In old photographs of Ada, the big white building on the corner of Main and Thornapple rises high above the street scene. This was the Ada Hotel, and just as it dominates old photos, it dominated village life for a few decades.

Owned from about 1903 to 1934 by Theodore "Pete" Lampert, the hotel was the only saloon in Ada before Prohibition. It was, as someone remembered, a wild place - where women were allowed only in "the back room."

Before 1920, the saloon was patronized by "river rats," the men who floated logs from lumbering outfits near Lowell down the Grand River to sawmills. They were transient men, men who camped out right on the logs at night, walking with their spiked boots back and forth across the river on the backs of fallen Michigan trees. It was a dance down the river, a lonely dance that took several days, even without logjams. But there was always the promise of money and a town, and if payday came just about the time they hit Ada, the river rats hit Ada with money to lay down on the hotel's sixty-foot long bar.

In the photo at the top of the page, notice the sign for "Silver Foam" to the left of the side entrance. This was a famous beer from the Grand Rapids Brewing Company.

Frank Averill said of the River Rats, "Those river rats would get up on that bar and dance and boy, you could see where the hobnails went down in there. They had kerosene lamps with the reflectors in back of them. Pretty soon the bottles were coming and they knocked the lamps all out and down. Just like a Western movie and fight like the devil, them guys. They were all men and all strong and working hard."

Jim Furner observed of Ada at the time, "I have seen eight or nine drunken fights between the saloon at the hotel and the railroad tracks ... Ada was a wild town in those days."

During the peak of the Old Settlers' Picnic, an annual event in Ada, Pete Lampert cashed in with beer sales to thousands of picnickers. With an eight-foot barrier, said to be made of tires, erected around the hotel's entire acre of land, Lampert sold beer from the saloon to "anybody who put two bits on the window and grabbed three bottles. They weren't very fussy about it."

During the 1920s, Pete Lampert hired a man named Aldrich to manage the hotel. Aldrich improved the restaurant and named it "The Rainbow Inn." The big building on Ada's main corner became an elegant dinner destination. On Saturday nights, cars would line Main Street as couples went to the hotel's weekly dances. The band was a banjo, slide trombone, and piano. Parents brought their children, who slept among the coats in empty hotel rooms.

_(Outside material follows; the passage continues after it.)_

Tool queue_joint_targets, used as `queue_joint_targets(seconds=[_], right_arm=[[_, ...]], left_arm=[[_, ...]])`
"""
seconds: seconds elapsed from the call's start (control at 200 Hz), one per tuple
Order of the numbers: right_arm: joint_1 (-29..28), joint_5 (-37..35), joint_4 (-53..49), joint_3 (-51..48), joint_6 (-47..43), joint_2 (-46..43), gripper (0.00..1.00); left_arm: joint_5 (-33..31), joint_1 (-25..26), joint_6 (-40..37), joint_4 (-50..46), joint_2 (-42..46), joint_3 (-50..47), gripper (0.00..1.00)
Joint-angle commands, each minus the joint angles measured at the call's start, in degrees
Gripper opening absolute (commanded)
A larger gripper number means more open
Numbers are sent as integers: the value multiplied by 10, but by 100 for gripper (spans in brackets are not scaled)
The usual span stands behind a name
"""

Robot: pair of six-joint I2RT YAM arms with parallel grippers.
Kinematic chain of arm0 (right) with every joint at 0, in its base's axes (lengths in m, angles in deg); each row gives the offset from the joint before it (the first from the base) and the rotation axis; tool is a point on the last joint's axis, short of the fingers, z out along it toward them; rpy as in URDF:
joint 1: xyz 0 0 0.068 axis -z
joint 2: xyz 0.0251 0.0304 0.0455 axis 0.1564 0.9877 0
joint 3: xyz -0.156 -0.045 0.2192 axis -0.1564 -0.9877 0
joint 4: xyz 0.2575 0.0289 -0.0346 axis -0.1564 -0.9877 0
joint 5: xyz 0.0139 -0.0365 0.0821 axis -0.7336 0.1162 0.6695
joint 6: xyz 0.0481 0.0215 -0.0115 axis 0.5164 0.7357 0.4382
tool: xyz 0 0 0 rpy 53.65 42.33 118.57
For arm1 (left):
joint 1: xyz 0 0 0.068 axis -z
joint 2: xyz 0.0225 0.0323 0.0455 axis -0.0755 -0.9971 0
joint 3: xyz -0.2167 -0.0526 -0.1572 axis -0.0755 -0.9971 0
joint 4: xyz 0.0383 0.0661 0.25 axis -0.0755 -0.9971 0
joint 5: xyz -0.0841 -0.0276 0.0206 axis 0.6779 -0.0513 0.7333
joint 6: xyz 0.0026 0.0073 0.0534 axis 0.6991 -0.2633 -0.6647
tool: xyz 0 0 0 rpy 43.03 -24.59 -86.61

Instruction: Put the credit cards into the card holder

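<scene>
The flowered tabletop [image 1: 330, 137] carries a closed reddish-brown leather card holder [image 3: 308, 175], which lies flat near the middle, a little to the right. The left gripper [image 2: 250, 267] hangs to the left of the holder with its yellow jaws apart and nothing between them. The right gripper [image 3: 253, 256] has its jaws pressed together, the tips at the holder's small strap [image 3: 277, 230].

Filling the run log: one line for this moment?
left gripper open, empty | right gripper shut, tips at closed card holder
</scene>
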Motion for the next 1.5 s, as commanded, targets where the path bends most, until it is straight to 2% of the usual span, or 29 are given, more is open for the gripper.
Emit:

When the mood of the country turned toward temperance and government inflicted a policy of prohibition, Aldrich ran a card room in the back of the saloon. Men played for chips instead of money, and the chips were taken in trade for meals.

In 1935, Pete Lampert sold the Ada Hotel and Saloon to Kurt Lock. Then, on November 2, 1942, a furnace exploded, and the Ada Hotel burned. It marked a turning point in the social life of the village, returning Ada to the sleepy character it possessed in its more rural days. And it was the second time fire had changed the community.


Information provided by “A Snug Little Place - Memories of Ada, Michigan, 1821 - 1930” by Jane Siegel, published in 1993 by the Ada Historical Society

Additional Hints (Decrypt)

Gung qbjarq ybt ybbxf engure fhfcvpvbhf!

Decryption Key

A|B|C|D|E|F|G|H|I|J|K|L|M
-------------------------
N|O|P|Q|R|S|T|U|V|W|X|Y|Z

(letter above equals below, and vice versa)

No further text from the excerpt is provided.